March 22, 2016

MOZAMBIQUE: Mozambique Tuna Bonds in Record Surge on Restructuring

Bloomberg News
written by Ye Xie, Paul Wallace and Rachel Butt
Wednesday March 9, 2016

Bonds of Mozambique’s state-owned tuna-fishing company gained the most on record after the south-east African nation proposed to exchange almost $800 million of debt for longer-term securities in a bid to reduce annual interest payments.

Yields on the the $773.5 million of sinkable bonds, guaranteed by the sovereign, fell 2.4 percentage points to 16.72 percent by 10:28 a.m. in London after dropping 173 basis points on Wednesday.
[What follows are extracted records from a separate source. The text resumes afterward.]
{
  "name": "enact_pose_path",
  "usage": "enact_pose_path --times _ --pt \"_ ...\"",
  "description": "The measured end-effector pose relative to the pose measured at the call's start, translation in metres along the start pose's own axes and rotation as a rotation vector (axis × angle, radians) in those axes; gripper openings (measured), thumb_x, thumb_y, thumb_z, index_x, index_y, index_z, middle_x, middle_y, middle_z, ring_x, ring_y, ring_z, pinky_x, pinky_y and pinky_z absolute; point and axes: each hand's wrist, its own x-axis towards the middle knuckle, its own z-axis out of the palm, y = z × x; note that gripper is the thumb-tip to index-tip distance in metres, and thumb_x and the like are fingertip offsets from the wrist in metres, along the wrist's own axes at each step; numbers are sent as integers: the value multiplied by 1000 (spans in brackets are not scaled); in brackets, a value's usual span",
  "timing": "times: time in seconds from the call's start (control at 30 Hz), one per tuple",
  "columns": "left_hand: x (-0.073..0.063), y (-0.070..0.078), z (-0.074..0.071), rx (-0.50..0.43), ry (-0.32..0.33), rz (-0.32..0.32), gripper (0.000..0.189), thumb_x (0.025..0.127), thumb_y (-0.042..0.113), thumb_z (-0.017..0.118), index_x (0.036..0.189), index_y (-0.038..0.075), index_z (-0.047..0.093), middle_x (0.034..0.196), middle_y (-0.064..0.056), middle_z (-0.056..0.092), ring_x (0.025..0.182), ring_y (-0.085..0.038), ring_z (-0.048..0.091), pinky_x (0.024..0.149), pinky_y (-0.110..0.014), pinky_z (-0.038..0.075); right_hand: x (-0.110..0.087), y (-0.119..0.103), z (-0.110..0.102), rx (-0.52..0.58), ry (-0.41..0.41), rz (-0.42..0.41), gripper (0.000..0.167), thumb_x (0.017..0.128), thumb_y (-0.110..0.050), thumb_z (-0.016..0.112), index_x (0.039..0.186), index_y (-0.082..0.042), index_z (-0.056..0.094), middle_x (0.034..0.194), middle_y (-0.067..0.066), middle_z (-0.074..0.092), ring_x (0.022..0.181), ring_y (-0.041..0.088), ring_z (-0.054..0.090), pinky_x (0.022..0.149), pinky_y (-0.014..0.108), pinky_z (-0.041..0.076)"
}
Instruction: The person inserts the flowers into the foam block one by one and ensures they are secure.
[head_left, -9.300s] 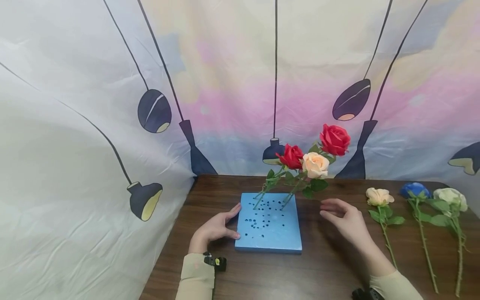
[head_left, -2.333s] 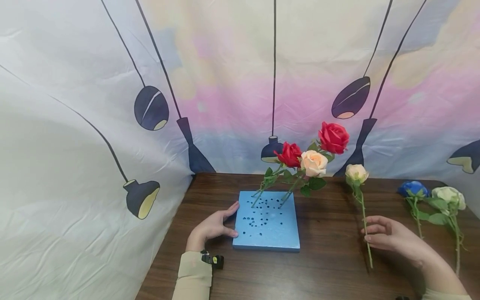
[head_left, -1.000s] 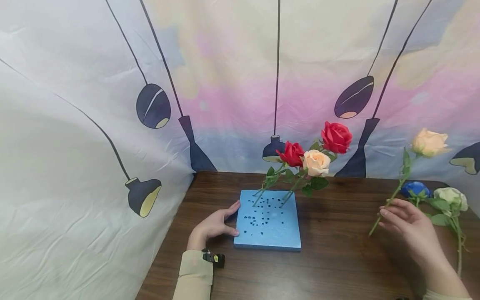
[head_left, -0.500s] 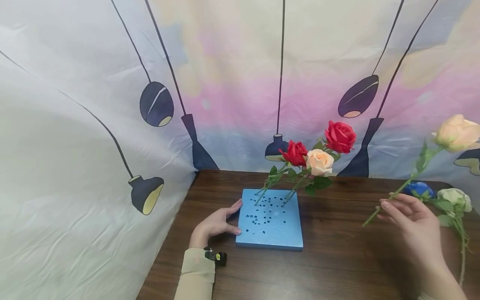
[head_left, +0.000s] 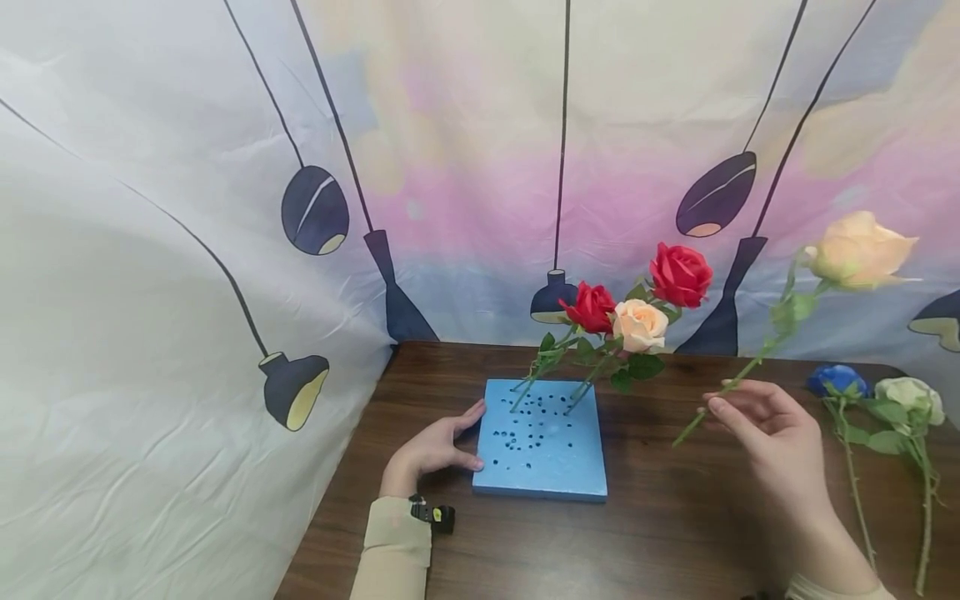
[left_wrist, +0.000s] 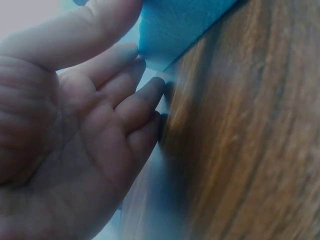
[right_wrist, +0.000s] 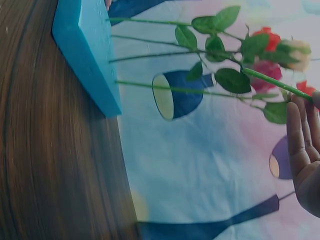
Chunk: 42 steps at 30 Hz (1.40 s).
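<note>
My left hand (head_left: 433, 451) rests against the left edge of a light-blue foam board (head_left: 538, 477) full of small holes. Its thumb and fingers are spread along that edge, and in the left wrist view the fingers (left_wrist: 142, 102) lie loosely beside the board's corner (left_wrist: 175, 30). My right hand (head_left: 780, 442) pinches the green stem of a pale peach rose (head_left: 858, 250) near its lower end, to the right of the board. The rose is off the table, its bloom tilted up and right. Two red roses (head_left: 680, 275) and another peach rose (head_left: 639, 325) stand slanted in the board's far part.
On the right of the brown wooden table (head_left: 645, 533) lie a blue rose (head_left: 838, 382) and a whitish rose (head_left: 909, 402), stems toward me. A fabric backdrop (head_left: 465, 167) printed with hanging lamps rises behind the table and along its left side.
My right hand has picked up the peach rose from the table, lifted it with its bloom tilting right, and now carries it left toward the board. My left hand stays at the board's edge.
</note>
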Motion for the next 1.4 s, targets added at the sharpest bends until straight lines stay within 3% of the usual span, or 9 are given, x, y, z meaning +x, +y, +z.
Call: enact_pose_path --times 0.17,0.5,0.9,1.23,1.4 --pt "0 1 0 1 4 0 103 84 23 93 168 13 35 175 -2 26 161 -28 24 129 -56 23 -3 1 17 28 -16 -5 21 93 23 66 113 19 61 99 12 81 86 19 80 74 32 65" --pt "0 0 2 -8 14 -14 102 85 22 93 168 15 35 175 -2 26 162 -30 22 129 -57 21 -6 7 44 -33 -175 -27 20 94 20 67 113 16 63 103 7 82 92 17 80 79 32 65" --pt "3 -2 1 -4 7 -5 102 85 22 93 168 15 35 175 -1 26 162 -28 23 129 -56 22 -12 27 78 -235 -298 -93 20 93 12 76 109 0 72 104 6 82 93 15 79 80 28 64" --pt "1 0 0 -7 4 -9 101 85 23 92 168 15 35 175 0 27 162 -27 23 129 -56 22 -16 54 107 -198 -389 -96 17 94 3 80 106 -9 77 104 7 82 96 22 79 84 32 64" --pt "2 1 1 -9 2 -11 101 85 22 92 168 16 35 175 0 26 162 -27 23 129 -55 22 -14 66 119 -261 -410 -140 22 91 1 83 106 -15 79 103 0 82 91 21 80 80 32 65"
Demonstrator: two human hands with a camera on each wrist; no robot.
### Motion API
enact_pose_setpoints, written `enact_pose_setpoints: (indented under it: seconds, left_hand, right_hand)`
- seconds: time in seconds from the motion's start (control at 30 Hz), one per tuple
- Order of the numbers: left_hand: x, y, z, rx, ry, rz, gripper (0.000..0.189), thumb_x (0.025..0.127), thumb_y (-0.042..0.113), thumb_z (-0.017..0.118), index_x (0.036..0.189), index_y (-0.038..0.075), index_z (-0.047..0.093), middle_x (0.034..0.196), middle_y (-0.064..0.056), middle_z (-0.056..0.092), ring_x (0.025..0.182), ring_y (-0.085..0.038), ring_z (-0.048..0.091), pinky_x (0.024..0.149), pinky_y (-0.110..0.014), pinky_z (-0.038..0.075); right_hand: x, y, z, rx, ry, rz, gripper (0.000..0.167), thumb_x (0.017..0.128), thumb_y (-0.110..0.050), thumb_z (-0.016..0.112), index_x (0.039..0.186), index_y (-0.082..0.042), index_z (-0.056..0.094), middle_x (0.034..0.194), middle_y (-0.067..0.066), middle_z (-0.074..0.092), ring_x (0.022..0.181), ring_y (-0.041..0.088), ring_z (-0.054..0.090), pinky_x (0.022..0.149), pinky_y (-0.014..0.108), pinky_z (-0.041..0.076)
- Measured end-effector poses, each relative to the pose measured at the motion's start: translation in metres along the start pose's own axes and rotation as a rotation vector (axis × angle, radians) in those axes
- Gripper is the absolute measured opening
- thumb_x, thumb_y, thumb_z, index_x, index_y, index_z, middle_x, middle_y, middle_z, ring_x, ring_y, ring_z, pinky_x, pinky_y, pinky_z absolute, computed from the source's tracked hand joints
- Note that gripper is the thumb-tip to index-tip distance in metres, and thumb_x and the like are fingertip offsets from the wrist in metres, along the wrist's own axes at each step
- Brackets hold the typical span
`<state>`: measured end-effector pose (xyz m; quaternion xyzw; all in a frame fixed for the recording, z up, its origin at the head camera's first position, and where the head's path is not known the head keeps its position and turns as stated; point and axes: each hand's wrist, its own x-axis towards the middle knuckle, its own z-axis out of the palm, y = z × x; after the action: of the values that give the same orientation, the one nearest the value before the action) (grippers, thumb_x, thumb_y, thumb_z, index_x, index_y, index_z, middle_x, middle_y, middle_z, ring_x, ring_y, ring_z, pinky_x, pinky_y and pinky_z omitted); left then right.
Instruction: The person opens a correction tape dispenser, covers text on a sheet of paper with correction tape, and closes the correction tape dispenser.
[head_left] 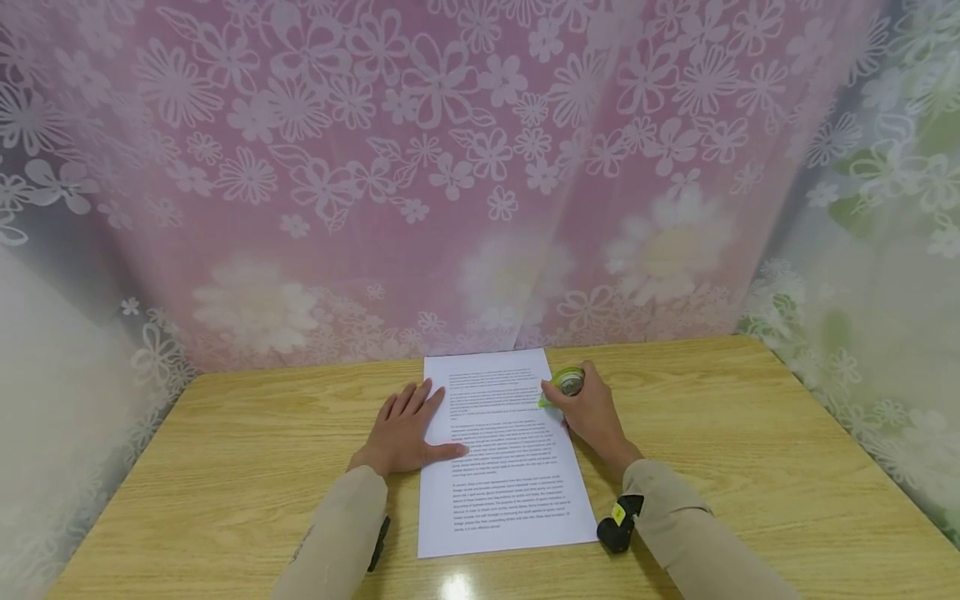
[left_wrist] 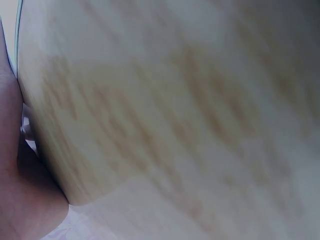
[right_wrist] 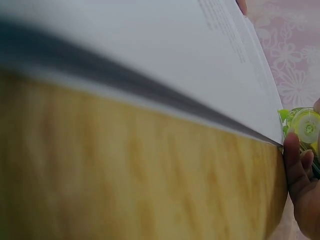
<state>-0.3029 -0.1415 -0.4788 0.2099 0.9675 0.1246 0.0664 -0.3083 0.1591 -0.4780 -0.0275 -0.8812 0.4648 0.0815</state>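
A printed sheet of paper (head_left: 510, 525) lies on the wooden table in front of me. My left hand (head_left: 401, 433) rests with spread fingers on its left edge, the thumb reaching over the text. At the opposite edge, my right hand (head_left: 596, 412) grips a green, see-through correction tape (head_left: 572, 383), its tip by the end of a text line in the upper half. The right wrist view shows the round reel inside the correction tape (right_wrist: 307, 126) and a dark gap under the near edge of the paper (right_wrist: 165, 55). Mostly blurred table fills the left wrist view.
The wood-grain table (head_left: 750, 467) extends to both sides of the paper. A pink flowered curtain (head_left: 450, 208) hangs along the back edge, and pale flowered cloth (head_left: 885, 333) borders the right side. A black wrist device (head_left: 617, 527) sits by my right cuff, over the paper's lower right corner.
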Motion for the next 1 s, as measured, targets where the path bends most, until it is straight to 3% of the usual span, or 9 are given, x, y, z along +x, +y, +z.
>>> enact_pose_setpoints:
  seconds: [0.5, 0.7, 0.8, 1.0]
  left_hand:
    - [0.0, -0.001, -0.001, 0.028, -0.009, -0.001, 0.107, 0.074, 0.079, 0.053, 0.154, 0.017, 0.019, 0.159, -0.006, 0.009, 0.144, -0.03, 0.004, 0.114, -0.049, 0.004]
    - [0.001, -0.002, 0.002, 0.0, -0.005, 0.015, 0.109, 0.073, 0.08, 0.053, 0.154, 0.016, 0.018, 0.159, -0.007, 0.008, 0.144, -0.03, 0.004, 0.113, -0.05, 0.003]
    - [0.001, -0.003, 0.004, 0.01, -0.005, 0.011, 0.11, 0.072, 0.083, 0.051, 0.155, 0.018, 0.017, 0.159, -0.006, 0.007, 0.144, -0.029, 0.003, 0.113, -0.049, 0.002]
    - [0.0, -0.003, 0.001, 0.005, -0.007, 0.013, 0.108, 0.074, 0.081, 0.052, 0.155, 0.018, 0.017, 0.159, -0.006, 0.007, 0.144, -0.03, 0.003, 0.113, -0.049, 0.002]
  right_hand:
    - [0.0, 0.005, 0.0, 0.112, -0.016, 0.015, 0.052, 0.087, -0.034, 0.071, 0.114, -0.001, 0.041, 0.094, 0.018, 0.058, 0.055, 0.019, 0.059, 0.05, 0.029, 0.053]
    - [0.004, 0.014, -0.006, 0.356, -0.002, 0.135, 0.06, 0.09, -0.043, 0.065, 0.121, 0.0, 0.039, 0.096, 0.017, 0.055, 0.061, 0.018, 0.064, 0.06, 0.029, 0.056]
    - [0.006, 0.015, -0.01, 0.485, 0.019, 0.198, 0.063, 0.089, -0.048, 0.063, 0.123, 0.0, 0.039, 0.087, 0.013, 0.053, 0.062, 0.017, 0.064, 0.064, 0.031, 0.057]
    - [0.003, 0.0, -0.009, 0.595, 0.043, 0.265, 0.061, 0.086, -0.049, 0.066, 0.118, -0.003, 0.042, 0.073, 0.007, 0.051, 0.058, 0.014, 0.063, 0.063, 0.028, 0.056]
That boosted the price 4.9 percent to 80.2 cents to the dollar, from 75 cents on Friday, the biggest gain since the debt was sold in September 2013, according to data compiled by Bloomberg.

The maximum price of the new fixed-rate notes to replace the securities of Empresa Mocambicana de Atum SA, or Ematum, will be 80 cents on the dollar, the government said in a statement Wednesday. The new bonds will be issued by the government and mature in 2023, compared with the 2020 maturity of the existing debt. Other details about the the debt exchange, including the prices and interest rate, will be announced on March 17. There will be $697 million of debt outstanding once Ematum makes interest rate and coupon payments on March 11, the government said.
“That implies that the amortization will go ahead as planned, which is obviously positive,” Phillip Blackwood, a managing partner at EM Quest Ltd., which advises Denmark’s Sydbank A/S on about $2.5 billion of emerging-market debt, including the so-called tuna bonds, said by phone from London. “They’ll buy back the scheduled amortization at par, which is positive. But without knowing the full details of the actual repurchase of the remaining bonds after the amortization, it’s hard to make a decision about whether or not to accept the offer.”

Credit Suisse Group AG and VTB Capital Plc are arranging the exchange offer. The bond was originally a loan from the two banks for the purchase of tuna-fishing boats. It was then packaged into so-called loan participation notes and sold to global bond investors.

Cash Crunch

Mozambique, one of the world’s poorest countries, is struggling to pay its debt amid a cash crunch as slowing growth in China reduces revenues from raw materials including coal, and the depreciation of the metical boosts the dollar-based debt-service costs. The International Monetary Fund agreed to give the nation $286 million of emergency aid in October, while the central bank restricted how much Mozambicans could spend abroad on credit cards to bolster the currency.

Standard & Poor’s said Feb. 5 that it would view any restructuring that included an extension of maturity dates or a reduction in principal as tantamount to a default that may result in a downgrade in the country’s credit rating of B-, six steps below investment grade.

“While we were not sure on the timing on a possible ‘restructuring’ of the Ematum debt, indeed we suspected that it would be investor friendly,” Samantha Singh, a strategist at Standard Bank Group Ltd. in Johannesburg, who recommended investors buy the notes at 75/76 cents to the dollar, said in an e-mailed note. “We expect the paper to rally on the back of this news. On the upcoming payment due 11 March, we still maintain that government will meet this debt obligation.”

Natural Gas

Others bondholders include AllianceBernstein LP, which has almost $30 billion invested in emerging markets, Danske Bank A/S, Franklin Templeton Investments and Goldman Sachs Group Inc., according to data compiled by Bloomberg. Danske said in December it may back a plan to exchange the Ematum bonds for a new interest-only sovereign note maturing in about 10 years. By then Mozambique is expected to be exporting natural gas, which Standard Bank says could lead to the economy expanding nine-fold by 2035.

“The government so far is trying a friendly debt exchange,” said Lutz Roehmeyer, director of fund management at Landesbank Berlin Investment GmbH, who oversees about $1.1 billion in emerging-market debt, and holds the Ematum bonds. “So they can expect some goodwill from bondholders. If successful, the government has cash-flow savings.”